3. Solution: If we denote \[ T(1,0,\cdots,0)=(A_{1,1},\cdots,A_{m,1}), \]\[ T(0,1,\cdots,0)=(A_{1,2},\cdots,A_{m,2}), \]\[\cdots\cdots\]and\[ T(0,0,\cdots,0,1)=(A_{1,n},\cdots,A_{m,n}). \]Note that $(1,0,\cdots,0)$, $(0,1,\cdots,0)$, $\cdots$ and $(0,\cdots,0,1)$ is a basis of $\mb F^n$, then by the proof of 3.5 we conclude that \[ T(x_1,\cdots,x_n)=(A_{1,1}x_1+\cdots+A_{1,n}x_n,\cdots,A_{m,1}x_1+\cdots+A_{m,n}x_n). \]
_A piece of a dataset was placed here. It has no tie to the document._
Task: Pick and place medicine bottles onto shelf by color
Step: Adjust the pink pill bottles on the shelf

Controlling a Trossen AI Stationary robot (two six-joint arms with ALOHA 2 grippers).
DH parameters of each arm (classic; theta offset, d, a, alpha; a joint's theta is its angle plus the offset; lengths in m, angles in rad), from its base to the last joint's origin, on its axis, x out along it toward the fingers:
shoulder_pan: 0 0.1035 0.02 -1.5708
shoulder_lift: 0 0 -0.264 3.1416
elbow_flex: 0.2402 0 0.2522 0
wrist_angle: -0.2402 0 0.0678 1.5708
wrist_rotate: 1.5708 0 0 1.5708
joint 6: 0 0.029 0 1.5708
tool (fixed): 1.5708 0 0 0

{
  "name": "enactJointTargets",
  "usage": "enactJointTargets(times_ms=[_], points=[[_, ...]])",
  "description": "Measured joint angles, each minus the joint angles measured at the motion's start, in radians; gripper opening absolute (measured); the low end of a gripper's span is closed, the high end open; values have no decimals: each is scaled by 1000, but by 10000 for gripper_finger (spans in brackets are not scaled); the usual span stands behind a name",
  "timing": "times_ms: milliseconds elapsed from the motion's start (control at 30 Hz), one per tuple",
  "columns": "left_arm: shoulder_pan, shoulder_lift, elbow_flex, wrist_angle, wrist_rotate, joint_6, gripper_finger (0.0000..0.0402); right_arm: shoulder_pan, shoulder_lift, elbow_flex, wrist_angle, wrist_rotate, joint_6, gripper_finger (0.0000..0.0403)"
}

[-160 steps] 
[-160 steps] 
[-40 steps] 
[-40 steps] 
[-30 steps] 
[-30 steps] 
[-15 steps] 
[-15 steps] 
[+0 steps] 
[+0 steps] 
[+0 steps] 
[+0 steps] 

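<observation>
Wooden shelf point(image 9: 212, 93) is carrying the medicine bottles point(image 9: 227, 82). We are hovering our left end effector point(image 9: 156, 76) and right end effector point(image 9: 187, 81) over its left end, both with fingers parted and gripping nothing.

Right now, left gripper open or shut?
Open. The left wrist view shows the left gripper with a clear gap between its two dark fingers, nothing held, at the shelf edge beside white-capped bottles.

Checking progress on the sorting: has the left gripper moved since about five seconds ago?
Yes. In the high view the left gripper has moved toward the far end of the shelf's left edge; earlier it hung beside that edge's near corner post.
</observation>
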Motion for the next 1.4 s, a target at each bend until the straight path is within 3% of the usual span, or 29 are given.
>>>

4. Solution: Suppose there are $a_1$, $\cdots$, $a_m\in\mb F$ such that \[0=a_1v_1+\cdots+a_mv_m,\]then \[0=T(a_1v_1+\cdots+a_mv_m)=a_1Tv_1+\cdots+a_mTv_m.\]Note that $T v_1$, $\cdots$, $T v_m$ is linearly independent, it follows that \[ a_1=\cdots=a_m=0, \]thus $v_1$, $\cdots$, $v_m$ is linearly independent.
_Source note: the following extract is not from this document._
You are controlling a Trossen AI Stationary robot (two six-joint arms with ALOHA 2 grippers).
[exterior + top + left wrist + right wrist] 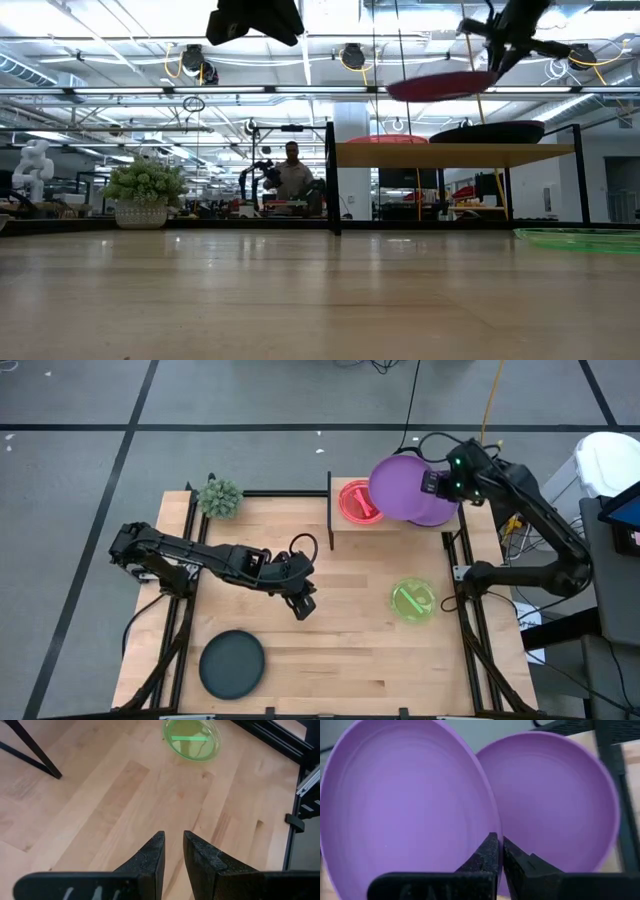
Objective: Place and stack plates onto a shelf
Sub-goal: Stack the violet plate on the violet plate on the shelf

5. Solution: It suffices to show that $T+S$ and $\lambda T$ are linear maps provided $T$ and $S$ are linear maps, where $\lambda \in\mb F$. Then $\ca L(V,W)$ is closed under addition and scalar multiplication, hence is a vector space.
For any $u,v\in V$, we have \begin{align*} (T+S)(u+v)=&T(u+v)+S(u+v)=Tu+Tv+Su+Sv\\ =&(Tu+Su)+(Tv+Sv)=(T+S)u+(T+S)v. \end{align*} The first and last equality hold by the definitions in 3.6, the second equality holds since $T$ and $S$ are linear maps. Similarly, for $\eta\in\mb F$, \begin{align*} (T+S)(\eta u)=&T(\eta u)+S(\eta u)=\eta Tu+\eta Su\\ =&\eta(Tu+Su)=\eta(T+S)u. \end{align*} Combining these arguments, it follows that $T+S$ is a linear map. Again, for any $u,v\in V$, we have \begin{align*} (\lambda T)(u+v)=&\lambda (T(u+v))=\lambda (Tu+Tv)\\ =&\lambda (Tu)+\lambda (Tv)=(\lambda T)u+(\lambda T)v. \end{align*} The first and last equality hold by the definitions in 3.6, the second equality holds since $T$ is a linear map. Similarly, for $\eta\in\mb F$, \begin{align*} (\lambda T)(\eta u)=&\lambda(T(\eta u))=\lambda(\eta T( u))\\ =&\lambda\eta(Tu)=\eta(\lambda Tu)=\eta(\lambda T)u. \end{align*} Combining these arguments, it follows that $\lambda T$ is a linear map.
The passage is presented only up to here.